Quattro anni prima, nel 2017, il film “Ama Dablam. La montagna sacra” di Reinhold Messner racconta gli eventi dell’ottobre 1979, quando una spedizione neozelandese che comprende Peter Hillary, figlio di Sir Edmund, viene travolta da una valanga, e il team tirolese-altoatesino di cui fa parte Reinhold si trasforma in una spedizione di soccorso.

Quanti alpinisti hanno toccato la cima dell’Ama Dablam? Chi è lo Sherpa che è salito più volte sulla cima? Sui “seimila” le statistiche sono meno precise che per l’Everest e gli altri giganti. Secondo Alan Arnette, fino al 2008 le ascensioni alla cima erano state 1900, con 18 incidenti mortali. Oggi, probabilmente, gli alpinisti che hanno raggiunto la vetta sono arrivate a circa 3000, ma il condizionale è d’obbligo.

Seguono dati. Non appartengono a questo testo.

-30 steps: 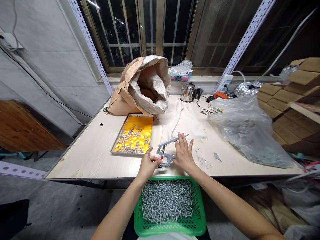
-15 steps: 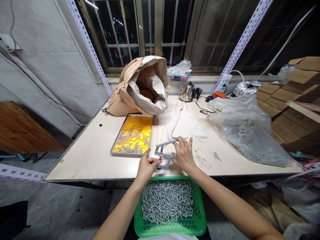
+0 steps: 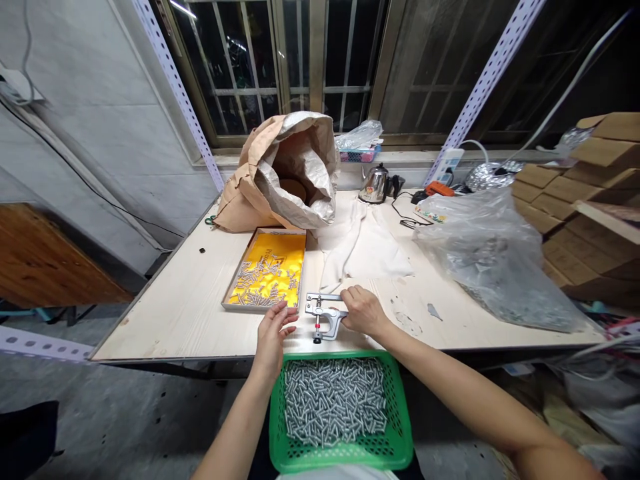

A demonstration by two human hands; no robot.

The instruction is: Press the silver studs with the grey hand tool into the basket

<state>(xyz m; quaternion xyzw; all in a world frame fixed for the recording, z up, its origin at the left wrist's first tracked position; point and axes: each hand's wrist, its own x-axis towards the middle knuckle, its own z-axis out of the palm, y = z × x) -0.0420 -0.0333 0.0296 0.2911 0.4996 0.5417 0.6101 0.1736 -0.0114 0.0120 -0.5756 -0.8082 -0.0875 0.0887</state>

Gli Sherpa sono bravissimi, riescono a far muovere i clienti con sicurezza anche in luoghi espostissimi”, conclude Ernesto Macera Mascitelli, “ma la normale dell’Ama Dablam resta seria e pericolosa. Il governo del Nepal non dovrebbe esagerare con i permessi, ma l’esperienza dell’Everest indica che la direzione è un’altra

Chi vuole, e ha un budget e un allenamento sufficiente, può organizzare il proprio viaggio per il 2024. Le agenzie nepalesi chiedono circa 10.000 dollari a cliente, più il volo dall’Europa e il bonus per gli Sherpa se si raggiunge la vetta. Gli organizzatori a stelle e strisce come Madison Mountaineering sono più cari, con un prezzo pubblicato di 17.000 dollari. La “montagna dei desideri” compare sui siti di varie guide alpine e di alcune agenzie specializzate italiane. Attenzione però, l’Ama Dablam non è il Kilimanjaro o l’Aconcagua, e nemmeno il vicino e frequentato Island Peak. Per affrontarlo occorrono preparazione fisica, grinta e abitudine a muoversi con disinvoltura sul ripido.